### What to produce
Identify all lines in the listing that include the word "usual", and copy them out.

....................

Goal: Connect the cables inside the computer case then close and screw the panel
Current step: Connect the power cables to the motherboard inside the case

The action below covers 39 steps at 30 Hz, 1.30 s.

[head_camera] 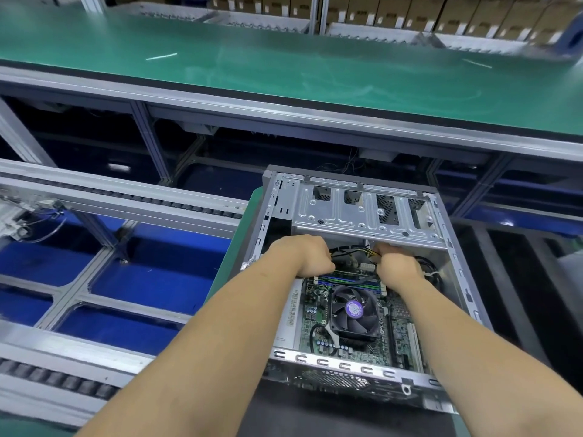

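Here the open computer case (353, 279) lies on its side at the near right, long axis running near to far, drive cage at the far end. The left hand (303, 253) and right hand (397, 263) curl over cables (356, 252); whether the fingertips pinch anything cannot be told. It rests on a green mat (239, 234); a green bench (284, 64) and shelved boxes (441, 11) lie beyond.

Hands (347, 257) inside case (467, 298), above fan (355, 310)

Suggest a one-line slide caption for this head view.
Both hands, left hand and right hand, work on cables inside the open computer case.
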Motion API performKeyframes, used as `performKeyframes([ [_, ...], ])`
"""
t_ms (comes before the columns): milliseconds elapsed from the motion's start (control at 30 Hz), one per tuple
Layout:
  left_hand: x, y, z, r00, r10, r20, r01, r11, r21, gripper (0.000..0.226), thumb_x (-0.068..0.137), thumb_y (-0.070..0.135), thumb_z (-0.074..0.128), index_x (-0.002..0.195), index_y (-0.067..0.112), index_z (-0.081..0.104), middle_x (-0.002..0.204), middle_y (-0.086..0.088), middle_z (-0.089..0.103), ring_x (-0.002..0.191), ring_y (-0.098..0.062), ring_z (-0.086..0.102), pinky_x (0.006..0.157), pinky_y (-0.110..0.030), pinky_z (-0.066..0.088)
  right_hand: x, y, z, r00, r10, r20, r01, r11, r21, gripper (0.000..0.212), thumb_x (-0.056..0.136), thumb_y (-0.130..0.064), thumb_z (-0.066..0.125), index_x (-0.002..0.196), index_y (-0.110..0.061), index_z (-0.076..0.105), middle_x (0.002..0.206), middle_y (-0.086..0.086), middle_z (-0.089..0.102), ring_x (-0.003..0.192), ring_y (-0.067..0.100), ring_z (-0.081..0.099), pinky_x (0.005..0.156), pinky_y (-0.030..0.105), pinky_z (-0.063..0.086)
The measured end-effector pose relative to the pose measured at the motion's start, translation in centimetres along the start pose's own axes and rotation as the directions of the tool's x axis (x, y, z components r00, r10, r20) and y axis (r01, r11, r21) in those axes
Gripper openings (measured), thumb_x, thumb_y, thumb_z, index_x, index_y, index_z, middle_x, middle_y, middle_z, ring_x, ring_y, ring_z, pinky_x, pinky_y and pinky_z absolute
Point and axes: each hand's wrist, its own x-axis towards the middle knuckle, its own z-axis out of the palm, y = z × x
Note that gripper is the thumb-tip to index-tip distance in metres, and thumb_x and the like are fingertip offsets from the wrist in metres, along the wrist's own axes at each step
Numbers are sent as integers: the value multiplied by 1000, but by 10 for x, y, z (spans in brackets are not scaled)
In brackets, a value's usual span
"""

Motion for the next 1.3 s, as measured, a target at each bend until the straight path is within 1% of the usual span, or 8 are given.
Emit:
performKeyframes([
  [200,-3,0,-1,1000,-16,9,16,1000,-6,35,86,41,46,102,21,69,122,1,68,109,-24,63,95,-43,51,0,7,4,997,-20,-76,28,994,109,35,97,-12,52,132,-17,55,116,17,67,100,36,64,80,39,55],
  [433,-7,1,-3,999,-9,-32,9,1000,7,39,85,43,45,109,31,73,98,5,71,91,-21,64,81,-36,53,7,8,10,996,44,-82,-14,943,334,25,97,-17,60,122,-15,67,116,17,70,105,36,63,77,30,41],
  [533,-7,0,-3,999,-8,-46,8,1000,0,39,85,42,45,112,33,72,97,6,71,90,-21,64,80,-35,53,13,6,15,994,101,-47,-62,853,518,12,96,-9,63,95,-19,68,110,11,71,91,29,60,75,23,37],
  [633,-6,0,-2,999,-2,-53,2,1000,-12,39,86,41,46,115,34,72,92,6,69,89,-20,64,74,-32,50,16,5,18,986,168,-9,-119,733,670,31,92,0,66,72,-24,63,104,11,71,94,30,63,78,30,50],
  [900,-8,1,-3,998,-3,-66,2,1000,-16,39,88,40,47,118,36,71,111,6,71,98,-21,63,87,-35,52,20,10,27,990,127,-57,-63,771,634,12,93,-4,69,102,-8,77,106,13,72,90,28,64,83,28,52],
  [1067,-8,1,-4,997,3,-73,-4,1000,-19,38,89,39,47,118,35,71,111,6,71,97,-21,63,87,-35,52,16,10,29,982,152,-107,-42,741,670,14,89,-7,74,81,-18,73,95,12,73,86,31,67,80,35,58],
  [1167,-8,1,-4,997,9,-75,-11,999,-30,38,89,39,47,118,34,71,98,7,70,91,-19,63,83,-33,52,13,11,31,984,139,-115,-35,772,634,23,90,-8,72,75,-25,69,92,9,73,82,26,66,78,33,58],
  [1300,-6,0,-3,998,14,-65,-16,999,-40,39,90,38,47,121,35,70,76,14,60,87,-18,63,77,-31,49,12,11,30,985,108,-131,-16,826,563,11,94,-10,68,91,-18,75,96,10,74,84,29,67,82,38,60],
])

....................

### Output below
In brackets, a value's usual span
Motion for the next 1.3 s, as measured, a target at each bend until the straight path is within 1% of the usual span, or 8 are given.

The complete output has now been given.